У самого клуба Леха ожил и вниз спускался почти самостоятельно. «Сошествие во ад?» — только и сказал. Одобрительно, пошутил будто.
Асмодеиха приходу Марьюшки совершенно не удивилась. Заулыбалась всеми своими окружностями, подскочила, как мячик, помогла Мисюру на диван усадить.
— Что с ним? — спросила ласково, успокаивающе.
— Помогите! — взмолилась Марьюшка.
— Да вы не волнуйтесь, голубчик, не волнуйтесь, — замаячила Ася вокруг серого, в кровавых ссадинах лица мягкими своими ладонями. «Боль снимает», — поняла Марья.
Мисюра, как ныряльщик, нырял в пустоту и выныривал. Отходил и снова выпадал.
— Сейчас, — сказала Ася Модестовна. — Здравствуйте, — это уже Лехе, — я врач.
Марья увидела, что смотрит Леха вполне здраво и осмысленно, и отошла с облегчением в угол кабинета, села, ни во что более не вмешиваясь.
— Здравствуйте, — сказал Леонид Григорьевич, внимательно присматриваясь к ускользающей от его взгляда Асе Модестовне.
— Щелкаете? — с пониманием спросила та.
— Щелкаю, — слабо откликнулся.
— Даже, пожалуй, трещите?
— Пожалуй.
— Четыреста? Четыреста пятьдесят?
— Шестьсот рентген.
— Серьезно, — уважительно констатировала Ася Модестовна. — А подбородок где ободрал?
— Упал, — скривил губы усмешкой Мисюра. — Ерунда.
— Ну, хорошо, — приняла невнятные слова Ася Модестовна. — А чего вы хотите?
И отошла от дивана к столу, села на стул. Сразу стала директором. Начальником — из тех, которые решают участь надоедливых посетителей.
Леха пожал плечами:
— Хочу жить. Только медицина тут бессильна, если я правильно понимаю.

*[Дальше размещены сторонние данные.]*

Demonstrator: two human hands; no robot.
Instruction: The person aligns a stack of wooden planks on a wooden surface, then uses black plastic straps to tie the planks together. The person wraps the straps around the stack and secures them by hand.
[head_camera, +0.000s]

— А зачем вам жить? — вежливо и как-то небрежно поинтересовалась Ася Модестовна. Марьюшка, идиотизмом разговора пораженная, вскочила было, но хозяйка ее на место одним движением руки усадила. — Для чего вам жить? Не надоело на одном месте топтаться?
— Странный вопрос, — обиделся Мисюра.
— А вы говорите, не стесняйтесь. Мне абсолютная ясность нужна. Да и времени у вас нет на долгие уклончивые разговоры.
— Видите ли, я не имею права рассказывать что-либо. Подписку давал.
— Не очень они мне нужны, ваши тайны. И узнать их ничего не стоит, вы же ни о чем другом больше не думаете, у вас весь пакет сверху лежит, — сказала Ася Модестовна, проиллюстрировав жестом, как легко вынуть из лехиного сознания заветный его пакет. — Меня не тайны ваши интересуют, а мысли. Что бы вы делали, если бы вдруг выздоровели? Получили у смерти отсрочку, а?
— Вина на мне, — сказал, будто выдавил из себя Мисюра. — По моей вине катастрофа произошла. Люди погибли. Я работать хочу, чтобы всем объяснить, в чем ошибка. Чтобы исправить.